AMLO takes a bow, as two huge challenges await

When leading presidential candidate Andrés Manuel López Obrador (AMLO) stands before a crowd of tens of thousands of supporters Wednesday evening at Mexico's iconic Estadio Azteca, he will carry with him the confidence of the latest polls suggesting Sunday's vote will be a landslide victory.
Having offered a litany of promises to stamp out violence and corruption - and ultimately lift millions of his supporters out of poverty - he also carries with him countless expectations that he will have to provide concrete solutions.
With official campaigns going into blackout mode on Thursday, AMLO's rock-star-studded event to close the campaign marks a final public footnote in the longest chapter of his 42-year political career, his quest for the presidency.
After losing in 2006 and 2012, AMLO has said repeatedly that this would be his last run at the presidency, and that he would go quietly into the night should he fall short again. His supporter, however, would probably revolt were he to lose on Sunday - he's just too far ahead in the polls.
Two polls coming out Wednesday offer evidence of this. The El Economista-Mitofsky poll showed AMLO with 52% of effective voter preference - discounting the 29% of respondents who gave no defined answer in the survey. José Antonio Meade, of the PRI ruling party, came in second with 22% and Ricardo Anaya (PAN-PRD), the former chief of the PAN party, garnered 21%.
Another poll, conducted by Mexican daily Reforma, showed AMLO with 51% over Anaya's 27% and Meade's 19%, with 17% saying 'no answer'.
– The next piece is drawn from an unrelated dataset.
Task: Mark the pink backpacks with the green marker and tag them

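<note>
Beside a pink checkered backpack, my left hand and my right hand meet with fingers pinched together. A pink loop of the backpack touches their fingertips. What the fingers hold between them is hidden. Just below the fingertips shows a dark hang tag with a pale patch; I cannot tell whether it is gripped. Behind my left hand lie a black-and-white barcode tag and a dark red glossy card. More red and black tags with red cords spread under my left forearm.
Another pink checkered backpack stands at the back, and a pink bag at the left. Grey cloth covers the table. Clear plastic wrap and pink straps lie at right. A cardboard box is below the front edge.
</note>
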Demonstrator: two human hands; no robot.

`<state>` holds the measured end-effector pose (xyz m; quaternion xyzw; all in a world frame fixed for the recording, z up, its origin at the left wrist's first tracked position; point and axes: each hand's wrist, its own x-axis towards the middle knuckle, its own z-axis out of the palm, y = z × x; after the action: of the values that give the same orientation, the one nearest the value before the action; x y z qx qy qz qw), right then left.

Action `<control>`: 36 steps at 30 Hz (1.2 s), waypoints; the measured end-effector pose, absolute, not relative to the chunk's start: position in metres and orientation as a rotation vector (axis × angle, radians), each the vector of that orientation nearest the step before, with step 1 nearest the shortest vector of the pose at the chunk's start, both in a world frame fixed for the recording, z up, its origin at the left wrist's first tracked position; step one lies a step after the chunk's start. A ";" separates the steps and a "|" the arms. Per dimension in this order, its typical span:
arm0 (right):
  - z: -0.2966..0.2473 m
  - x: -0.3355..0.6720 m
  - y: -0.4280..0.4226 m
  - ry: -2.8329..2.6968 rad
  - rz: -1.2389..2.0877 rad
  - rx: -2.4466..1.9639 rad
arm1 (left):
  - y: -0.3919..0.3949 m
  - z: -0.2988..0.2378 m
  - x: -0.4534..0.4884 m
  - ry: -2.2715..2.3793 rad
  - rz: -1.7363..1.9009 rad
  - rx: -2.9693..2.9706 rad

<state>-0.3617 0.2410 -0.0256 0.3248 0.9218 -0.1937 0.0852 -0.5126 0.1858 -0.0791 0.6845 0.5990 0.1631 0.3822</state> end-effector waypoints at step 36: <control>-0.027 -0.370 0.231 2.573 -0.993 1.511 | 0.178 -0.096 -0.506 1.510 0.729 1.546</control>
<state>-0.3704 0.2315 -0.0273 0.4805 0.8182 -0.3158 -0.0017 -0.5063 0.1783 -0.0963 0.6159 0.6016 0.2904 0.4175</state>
As AMLO goes for a pre-election victory lap, it's time to ask why he's so far ahead in the lead.
Blood and betrayal
"While the markets worry about Nafta, the domestic story in Mexico has been exploding violence," said political risk expert Ian Bremmer, founder and president of the Eurasia Group, in an email to BNamericas.
In 2006 then-president Felipe Calderón (who barely edged out AMLO) launched a war on drug cartels that drove violence to unforeseen levels. Current President Enrique Peña Nieto - who defeated AMLO in 2012 - promised to get the situation under control, only to see the violence intensify.
The violence leading up to the election is more troubling, creating fear of yet another chapter in the country's long history of shady elections that could miraculously bring Meade or Anaya a win.
"There have been over 120 politicians assassinated in the run-up to elections so far, by far the worst of any Mexican election on record," Bremmer added.
There were over 2,500 homicides in the country just in May, the worst tally of any month since the government started collecting data. "It's happening everywhere, even in areas where there's been comparative quiet, like the center west," he said.
On Tuesday, the federal elections institute (INE) reported that 11,500 ballots were stolen from the small town of Macuspana in AMLO's home state of Tabasco.
Bremmer stressed that drug cartels are now increasing their influence and looking to expand their pressure on local governments. Some towns have given up on the government and have essentially gone independent, cutting their own deals with whatever local interest can provide security.
"It's now the top worry for voters heading to the polls - [AMLO] is considered to be the most effective in their minds (mostly because he's something completely different), but he has no serious plan to address it," he added.
"That means a big distraction at the beginning of López Obrador's presidency, more spending (and more fiscal risk accordingly), and upward pressure on migration to the United States. That's in turn going to make AMLO-Trump relations even sharper. Not an easy year for Mexico."
Just as insidious, the other main driving force behind AMLO is corruption.
"Veteran socialist Andrés Manuel López Obrador and his followers will probably sweep to power because of the failure of the current regime to respond to rising public demands for a serious attack on corruption," said international banker and philanthropist William Rhodes, founder of the William R. Rhodes Global Advisors, in an op-ed piece for Reuters.
"As in Brazil, Malaysia, South Africa, and Italy as well, corruption has become the dominant issue in politics and establishment leaders are being given the boot."
Rhodes added that under the Mexican system, the presidential and parliamentary elections are in July, but the presidential victor only takes power in December, while the new parliament is not sworn in until September.
"That means there could be up to six months of lame-duck, do-nothing, leadership in Mexico - a period that will see the country face unprecedented trade protectionist pressures from its northern neighbor, starting with the United States suspending NAFTA negotiations."
Thus, while violence and corruption may be at the forefront of local political discourse during the complex and protracted lame-duck transition, foreign policy will need more immediate care.
Even though Trump ultimately ought not be credited for bringing AMLO a big win, early indications of mutual agreement between the outgoing and likely incoming government on NAFTA, trade and US-Mexico relations may well offer both camps the common ground needed to engineering the best transition possible at a very difficult time in the nation's history.